*Action item:* Please restate each line of the data that follows word for word, skipping any image.
--*--
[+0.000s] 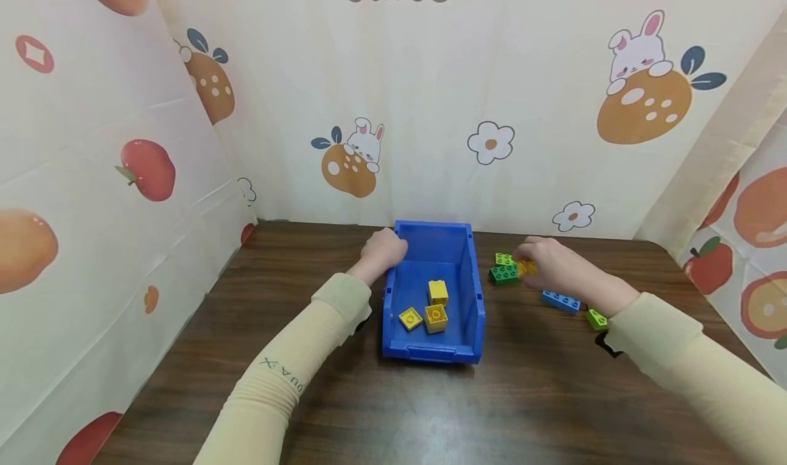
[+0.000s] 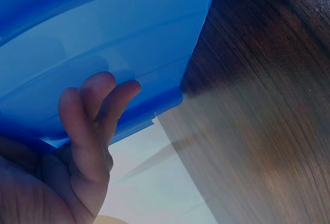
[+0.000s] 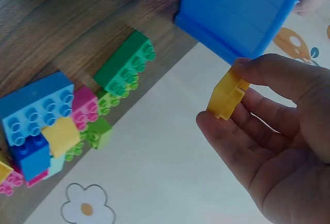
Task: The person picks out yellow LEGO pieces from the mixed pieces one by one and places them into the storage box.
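A blue plastic storage bin [image 1: 433,352] stands on the table with a few yellow building blocks [image 1: 436,318] inside. At its left side my left hand [image 1: 384,248] grips the wall near the back corner. Curled fingers [image 2: 85,131] lie against the bin's outer face in the left wrist view; the thumb is hidden there. To the right of the bin, my right hand [image 1: 547,260] pinches a small yellow building block [image 3: 227,96] between thumb and fingertips, above the table. A dark green block [image 1: 504,274] and a light green one [image 1: 504,259] lie close by it.
More blocks lie at the right, partly hidden by my right arm: a blue one [image 1: 561,301] and a lime one [image 1: 596,319]. The right wrist view shows pink blocks [image 3: 85,108] in this cluster. A printed curtain [image 1: 424,178] hangs behind the table.
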`<state>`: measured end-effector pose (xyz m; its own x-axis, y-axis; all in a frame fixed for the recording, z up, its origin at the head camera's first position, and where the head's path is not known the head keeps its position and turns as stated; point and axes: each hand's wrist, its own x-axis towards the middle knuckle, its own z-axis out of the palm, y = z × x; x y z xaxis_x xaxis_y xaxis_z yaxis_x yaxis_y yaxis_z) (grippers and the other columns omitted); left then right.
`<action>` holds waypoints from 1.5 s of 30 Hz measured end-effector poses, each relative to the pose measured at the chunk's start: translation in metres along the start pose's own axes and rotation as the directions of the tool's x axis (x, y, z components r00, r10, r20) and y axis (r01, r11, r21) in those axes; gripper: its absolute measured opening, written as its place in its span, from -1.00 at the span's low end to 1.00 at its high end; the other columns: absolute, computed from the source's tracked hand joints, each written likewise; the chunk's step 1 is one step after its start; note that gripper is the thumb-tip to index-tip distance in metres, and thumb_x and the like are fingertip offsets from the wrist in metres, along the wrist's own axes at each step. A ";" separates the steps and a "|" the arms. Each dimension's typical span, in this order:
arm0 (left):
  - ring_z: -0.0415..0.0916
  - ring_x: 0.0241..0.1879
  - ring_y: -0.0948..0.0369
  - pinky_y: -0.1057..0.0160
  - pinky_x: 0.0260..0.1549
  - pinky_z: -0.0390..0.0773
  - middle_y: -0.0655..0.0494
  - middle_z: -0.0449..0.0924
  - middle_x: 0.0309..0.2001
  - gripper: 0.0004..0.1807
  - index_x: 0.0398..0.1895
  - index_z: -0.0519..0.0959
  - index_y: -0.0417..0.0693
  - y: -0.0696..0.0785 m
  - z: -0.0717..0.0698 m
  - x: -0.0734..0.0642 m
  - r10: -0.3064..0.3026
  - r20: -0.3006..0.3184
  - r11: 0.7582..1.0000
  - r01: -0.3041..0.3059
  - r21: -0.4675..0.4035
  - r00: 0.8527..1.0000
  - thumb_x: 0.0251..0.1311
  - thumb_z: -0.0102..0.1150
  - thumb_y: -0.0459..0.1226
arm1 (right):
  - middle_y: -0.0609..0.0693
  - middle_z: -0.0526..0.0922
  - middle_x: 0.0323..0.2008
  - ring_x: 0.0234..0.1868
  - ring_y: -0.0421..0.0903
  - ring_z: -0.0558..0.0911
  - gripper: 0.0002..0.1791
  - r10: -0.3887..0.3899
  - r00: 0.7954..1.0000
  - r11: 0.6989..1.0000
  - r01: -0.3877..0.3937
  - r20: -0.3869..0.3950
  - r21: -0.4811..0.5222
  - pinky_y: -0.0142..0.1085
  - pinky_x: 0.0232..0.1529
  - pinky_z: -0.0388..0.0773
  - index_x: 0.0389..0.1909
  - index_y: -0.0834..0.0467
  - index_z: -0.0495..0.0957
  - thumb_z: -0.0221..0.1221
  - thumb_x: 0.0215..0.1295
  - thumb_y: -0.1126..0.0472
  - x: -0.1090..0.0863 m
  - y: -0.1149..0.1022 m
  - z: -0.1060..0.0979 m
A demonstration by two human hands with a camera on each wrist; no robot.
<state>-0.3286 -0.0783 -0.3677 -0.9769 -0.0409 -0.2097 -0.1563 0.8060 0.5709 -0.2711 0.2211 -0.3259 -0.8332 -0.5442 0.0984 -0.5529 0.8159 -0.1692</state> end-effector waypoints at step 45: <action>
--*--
*Result of the task:*
[+0.000s] 
[+0.000s] 
[+0.000s] 
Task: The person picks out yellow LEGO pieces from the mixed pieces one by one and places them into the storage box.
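A blue plastic storage bin [image 1: 433,352] stands on the table with a few yellow building blocks [image 1: 436,318] inside. At its left side my left hand [image 1: 384,248] grips the wall near the back corner. Curled fingers [image 2: 85,131] lie against the bin's outer face in the left wrist view; the thumb is hidden there. To the right of the bin, my right hand [image 1: 547,260] pinches a small yellow building block [image 3: 227,96] between thumb and fingertips, above the table. A dark green block [image 1: 504,274] and a light green one [image 1: 504,259] lie close by it.
More blocks lie at the right, partly hidden by my right arm: a blue one [image 1: 561,301] and a lime one [image 1: 596,319]. The right wrist view shows pink blocks [image 3: 85,108] in this cluster. A printed curtain [image 1: 424,178] hangs behind the table.
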`<state>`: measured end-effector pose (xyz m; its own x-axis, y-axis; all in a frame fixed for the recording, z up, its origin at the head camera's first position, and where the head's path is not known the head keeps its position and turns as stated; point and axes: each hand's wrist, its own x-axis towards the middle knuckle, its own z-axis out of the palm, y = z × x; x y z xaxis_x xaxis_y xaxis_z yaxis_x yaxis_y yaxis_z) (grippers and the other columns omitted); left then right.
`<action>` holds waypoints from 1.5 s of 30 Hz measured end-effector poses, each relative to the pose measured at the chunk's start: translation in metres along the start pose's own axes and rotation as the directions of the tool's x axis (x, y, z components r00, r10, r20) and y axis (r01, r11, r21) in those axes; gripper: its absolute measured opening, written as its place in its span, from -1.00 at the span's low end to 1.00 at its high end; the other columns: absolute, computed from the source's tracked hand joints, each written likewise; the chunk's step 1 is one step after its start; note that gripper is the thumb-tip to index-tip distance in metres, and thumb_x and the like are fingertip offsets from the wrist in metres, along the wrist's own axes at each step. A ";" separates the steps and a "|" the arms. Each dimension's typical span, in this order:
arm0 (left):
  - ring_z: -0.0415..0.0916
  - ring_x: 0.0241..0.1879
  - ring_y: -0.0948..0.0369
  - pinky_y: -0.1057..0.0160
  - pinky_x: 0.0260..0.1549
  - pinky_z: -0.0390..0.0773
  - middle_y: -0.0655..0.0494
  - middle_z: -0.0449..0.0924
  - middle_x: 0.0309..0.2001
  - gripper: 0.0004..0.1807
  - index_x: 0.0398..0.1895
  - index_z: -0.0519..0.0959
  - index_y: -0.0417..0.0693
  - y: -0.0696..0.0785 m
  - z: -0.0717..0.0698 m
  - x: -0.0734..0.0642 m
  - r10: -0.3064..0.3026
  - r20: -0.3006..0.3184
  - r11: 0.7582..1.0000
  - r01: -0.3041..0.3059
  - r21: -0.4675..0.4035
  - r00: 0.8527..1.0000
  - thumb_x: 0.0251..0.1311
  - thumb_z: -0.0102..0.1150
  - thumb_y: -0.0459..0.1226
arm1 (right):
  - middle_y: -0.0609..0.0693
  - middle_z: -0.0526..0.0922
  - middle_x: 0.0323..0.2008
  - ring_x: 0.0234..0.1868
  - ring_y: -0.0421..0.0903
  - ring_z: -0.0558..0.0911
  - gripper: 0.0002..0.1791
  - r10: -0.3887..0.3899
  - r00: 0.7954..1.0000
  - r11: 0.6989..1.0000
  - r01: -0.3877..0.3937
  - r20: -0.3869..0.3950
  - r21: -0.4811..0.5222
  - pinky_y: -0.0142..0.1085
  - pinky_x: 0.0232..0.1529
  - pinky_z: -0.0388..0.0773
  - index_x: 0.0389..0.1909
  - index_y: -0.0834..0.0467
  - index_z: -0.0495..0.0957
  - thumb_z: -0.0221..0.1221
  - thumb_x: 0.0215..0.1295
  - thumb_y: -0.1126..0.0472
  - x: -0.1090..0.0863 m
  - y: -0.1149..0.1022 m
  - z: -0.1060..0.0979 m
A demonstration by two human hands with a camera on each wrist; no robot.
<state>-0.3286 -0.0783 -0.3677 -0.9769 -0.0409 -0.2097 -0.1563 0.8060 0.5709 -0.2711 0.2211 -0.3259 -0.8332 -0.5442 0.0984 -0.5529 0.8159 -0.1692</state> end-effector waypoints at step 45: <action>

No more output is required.